Count the lines below holding "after" and answer with that number only.

+++ Records for processing

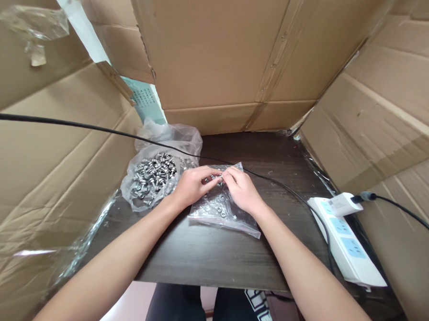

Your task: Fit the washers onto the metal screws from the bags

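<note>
My left hand (194, 184) and my right hand (242, 189) meet fingertip to fingertip over a flat clear zip bag (211, 219). Both hands are closed in a pinch. A small shiny metal bit shows between the fingertips, too small and too covered to name. Several small metal nuts (222, 211) lie on or in the zip bag below my hands. Just left of my left hand stands an open plastic bag (128, 187) full of metal bolts (156, 172), their heads and shanks in a loose heap.
A thin black cable (271, 180) runs across behind my hands. On the right lies a white power strip (343, 239) with a plugged-in adapter (343, 204). Cardboard walls (219, 60) enclose the dark table (209, 261) at the back and sides.
</note>
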Available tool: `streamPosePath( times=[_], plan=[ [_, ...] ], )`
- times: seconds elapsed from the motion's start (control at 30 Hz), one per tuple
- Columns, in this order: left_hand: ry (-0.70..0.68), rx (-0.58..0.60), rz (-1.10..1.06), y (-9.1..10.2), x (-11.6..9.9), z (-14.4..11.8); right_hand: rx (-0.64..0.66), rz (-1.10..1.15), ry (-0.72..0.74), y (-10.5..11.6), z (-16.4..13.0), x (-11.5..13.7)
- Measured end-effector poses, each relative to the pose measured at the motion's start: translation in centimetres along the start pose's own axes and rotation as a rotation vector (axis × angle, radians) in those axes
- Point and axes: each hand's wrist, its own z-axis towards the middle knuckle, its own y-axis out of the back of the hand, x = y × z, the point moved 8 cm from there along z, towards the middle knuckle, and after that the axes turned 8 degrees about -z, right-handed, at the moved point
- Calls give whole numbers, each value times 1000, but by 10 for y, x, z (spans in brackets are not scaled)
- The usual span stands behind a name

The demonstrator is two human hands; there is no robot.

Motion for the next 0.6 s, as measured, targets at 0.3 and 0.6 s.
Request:
streamPosePath(
  times=[0.3,0.6],
  plan=[
    [40,-19,-26,0,3,0,-45,-16,22,6,-1,3],
    [70,-12,-35,0,4,0,-27,-19,-3,5,-2,3]
  ],
)
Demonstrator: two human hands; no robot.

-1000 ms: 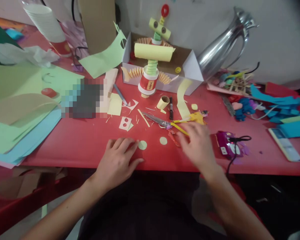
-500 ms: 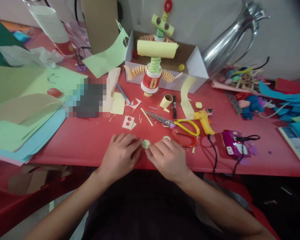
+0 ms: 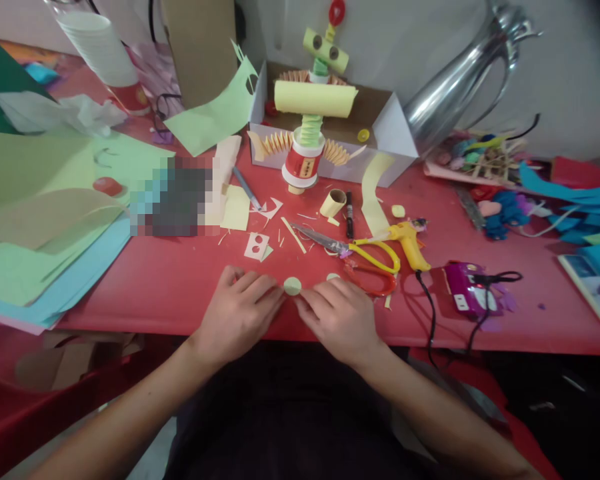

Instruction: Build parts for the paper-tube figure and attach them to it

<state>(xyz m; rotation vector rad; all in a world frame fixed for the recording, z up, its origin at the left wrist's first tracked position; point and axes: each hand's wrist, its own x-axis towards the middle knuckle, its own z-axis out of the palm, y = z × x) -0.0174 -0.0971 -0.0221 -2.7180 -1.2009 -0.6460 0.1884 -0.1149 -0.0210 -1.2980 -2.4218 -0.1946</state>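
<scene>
A small pale green paper circle (image 3: 293,287) is held by its edges between my two hands, just above the red table. My left hand (image 3: 243,303) pinches its left side, fingers curled together. On the opposite edge, the fingertips of my right hand (image 3: 341,313) are closed too. A second pale paper circle (image 3: 333,277) lies behind my right hand, partly covered by it. Scissors (image 3: 360,253) with yellow and orange handles rest beyond that hand. A piece of card with two round holes (image 3: 257,246) lies past my left hand, among paper scraps.
A paper-cup figure (image 3: 303,157) with pleated arms stands before a white box (image 3: 395,133). A yellow glue gun (image 3: 410,247), its cord and a purple power block (image 3: 470,288) sit right. Coloured paper sheets (image 3: 45,233) cover the left; a metal jug (image 3: 455,87) stands behind.
The paper circle has turned between my fingertips and shows a flatter, paler face. Both hands have barely moved and keep hold of it.
</scene>
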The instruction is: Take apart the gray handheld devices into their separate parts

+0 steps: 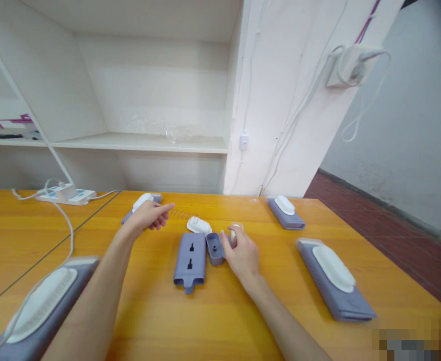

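Left hand (151,214): extended to 11 o'clock, fingers loosely spread, empty, index pointing toward a thin spring (179,213) just beside it.
Open grey casing (191,259): flat at centre, inside up, exposing its slots.
Right hand (241,253): pinching a small white part (234,230), steadying the small grey cap (215,247) at 12 o'clock.

Open tabletop (220,321) runs clear between both forearms, up to the grey housing (191,259). Further back it crowds: small grey part (215,247), white cap (199,224) and what looks like a thin spring (179,213) sit between the hands
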The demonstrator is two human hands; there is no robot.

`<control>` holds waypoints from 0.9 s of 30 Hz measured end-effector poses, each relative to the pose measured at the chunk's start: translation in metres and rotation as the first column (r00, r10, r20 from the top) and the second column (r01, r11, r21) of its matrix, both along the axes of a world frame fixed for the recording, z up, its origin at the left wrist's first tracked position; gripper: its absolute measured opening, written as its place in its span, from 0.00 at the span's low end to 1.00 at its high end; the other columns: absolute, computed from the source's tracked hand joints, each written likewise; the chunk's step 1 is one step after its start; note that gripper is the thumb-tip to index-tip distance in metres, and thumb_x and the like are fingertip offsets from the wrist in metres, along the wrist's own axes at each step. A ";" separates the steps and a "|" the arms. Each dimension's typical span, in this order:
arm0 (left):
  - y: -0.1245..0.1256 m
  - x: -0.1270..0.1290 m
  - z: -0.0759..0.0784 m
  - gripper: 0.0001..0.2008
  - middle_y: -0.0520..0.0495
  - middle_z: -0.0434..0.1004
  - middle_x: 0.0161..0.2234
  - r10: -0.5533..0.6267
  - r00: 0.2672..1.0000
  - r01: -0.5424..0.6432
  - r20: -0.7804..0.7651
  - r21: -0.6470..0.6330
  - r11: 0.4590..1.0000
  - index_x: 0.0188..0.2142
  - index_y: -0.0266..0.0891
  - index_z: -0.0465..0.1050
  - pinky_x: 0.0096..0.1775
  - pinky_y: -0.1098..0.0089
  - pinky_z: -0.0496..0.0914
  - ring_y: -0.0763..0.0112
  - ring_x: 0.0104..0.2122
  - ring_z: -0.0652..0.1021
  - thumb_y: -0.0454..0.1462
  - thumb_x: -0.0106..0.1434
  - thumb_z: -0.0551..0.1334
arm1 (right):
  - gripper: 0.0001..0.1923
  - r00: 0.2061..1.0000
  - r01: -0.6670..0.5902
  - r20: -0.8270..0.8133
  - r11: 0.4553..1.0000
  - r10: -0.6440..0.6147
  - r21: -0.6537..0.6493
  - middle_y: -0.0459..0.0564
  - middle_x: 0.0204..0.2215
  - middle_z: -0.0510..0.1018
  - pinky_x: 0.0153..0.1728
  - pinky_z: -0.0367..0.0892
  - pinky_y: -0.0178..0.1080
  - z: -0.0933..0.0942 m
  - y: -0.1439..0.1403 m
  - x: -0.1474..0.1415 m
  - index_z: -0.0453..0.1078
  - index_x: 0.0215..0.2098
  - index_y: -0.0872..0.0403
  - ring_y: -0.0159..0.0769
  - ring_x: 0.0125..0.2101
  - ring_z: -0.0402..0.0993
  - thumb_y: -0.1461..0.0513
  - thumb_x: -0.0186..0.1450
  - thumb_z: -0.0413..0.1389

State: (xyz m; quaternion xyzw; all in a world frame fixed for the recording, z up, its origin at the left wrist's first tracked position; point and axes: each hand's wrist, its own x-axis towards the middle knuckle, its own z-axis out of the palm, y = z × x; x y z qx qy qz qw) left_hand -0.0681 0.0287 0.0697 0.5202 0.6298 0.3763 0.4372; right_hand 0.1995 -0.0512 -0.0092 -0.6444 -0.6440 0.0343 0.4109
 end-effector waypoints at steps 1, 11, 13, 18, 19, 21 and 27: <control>0.000 -0.010 -0.003 0.19 0.44 0.70 0.11 0.021 0.999 -0.023 -0.031 -0.056 0.998 0.14 0.37 0.68 0.10 0.75 0.58 0.67 0.09 0.70 0.47 0.37 0.73 | 0.14 0.997 0.022 0.072 1.000 -0.020 -0.017 0.50 0.33 0.76 0.28 0.58 0.36 -0.001 0.000 0.000 0.71 0.41 0.51 0.37 0.28 0.71 0.53 0.65 0.50; -0.028 -0.014 -0.020 0.24 0.40 0.74 0.19 -0.064 0.863 0.060 -0.502 -0.024 0.998 0.19 0.39 0.72 0.29 0.52 0.72 0.44 0.25 0.78 0.47 0.22 0.75 | 0.12 0.952 -0.005 0.305 0.993 -0.032 0.118 0.55 0.38 0.72 0.39 0.61 0.41 0.005 -0.004 -0.005 0.72 0.37 0.53 0.43 0.42 0.66 0.57 0.67 0.48; -0.049 0.009 -0.022 0.34 0.36 0.78 0.36 -0.135 0.778 0.262 -0.614 0.121 0.958 0.36 0.40 0.76 0.42 0.51 0.70 0.42 0.40 0.77 0.54 0.29 0.72 | 0.12 0.948 -0.106 0.311 0.985 0.060 0.133 0.54 0.36 0.72 0.43 0.59 0.42 0.005 -0.006 -0.007 0.72 0.38 0.53 0.43 0.43 0.65 0.58 0.67 0.48; -0.092 0.064 -0.034 0.64 0.33 0.40 0.66 -0.446 0.386 0.638 -0.807 -0.115 0.761 0.65 0.45 0.44 0.58 0.46 0.51 0.37 0.64 0.46 0.55 0.31 0.71 | 0.11 0.898 -0.337 0.332 0.936 0.288 0.102 0.50 0.32 0.74 0.46 0.55 0.44 0.002 -0.009 -0.010 0.72 0.35 0.52 0.38 0.39 0.65 0.60 0.68 0.48; -0.093 0.068 -0.035 0.65 0.34 0.35 0.67 -0.466 0.343 0.659 -0.816 -0.144 0.738 0.66 0.44 0.41 0.59 0.44 0.47 0.36 0.64 0.41 0.55 0.31 0.71 | 0.11 0.888 -0.364 0.336 0.926 0.314 0.099 0.49 0.31 0.75 0.46 0.55 0.44 0.001 -0.009 -0.010 0.71 0.33 0.52 0.38 0.38 0.65 0.60 0.68 0.48; -0.089 0.070 -0.037 0.65 0.36 0.30 0.67 -0.498 0.311 0.692 -0.810 -0.167 0.703 0.66 0.45 0.38 0.60 0.44 0.44 0.37 0.64 0.38 0.53 0.33 0.71 | 0.12 0.872 -0.407 0.337 0.908 0.355 0.096 0.49 0.29 0.75 0.45 0.55 0.44 0.001 -0.009 -0.009 0.71 0.31 0.53 0.37 0.37 0.65 0.61 0.68 0.48; -0.077 0.058 -0.024 0.39 0.44 0.41 0.67 -0.505 0.391 0.757 -0.769 -0.043 0.652 0.64 0.49 0.51 0.60 0.57 0.55 0.53 0.64 0.53 0.32 0.53 0.59 | 0.13 0.888 -0.445 0.207 0.881 0.411 0.161 0.47 0.26 0.75 0.42 0.55 0.40 0.000 -0.005 -0.002 0.70 0.28 0.54 0.34 0.33 0.65 0.62 0.68 0.48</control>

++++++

* **Task answer**
2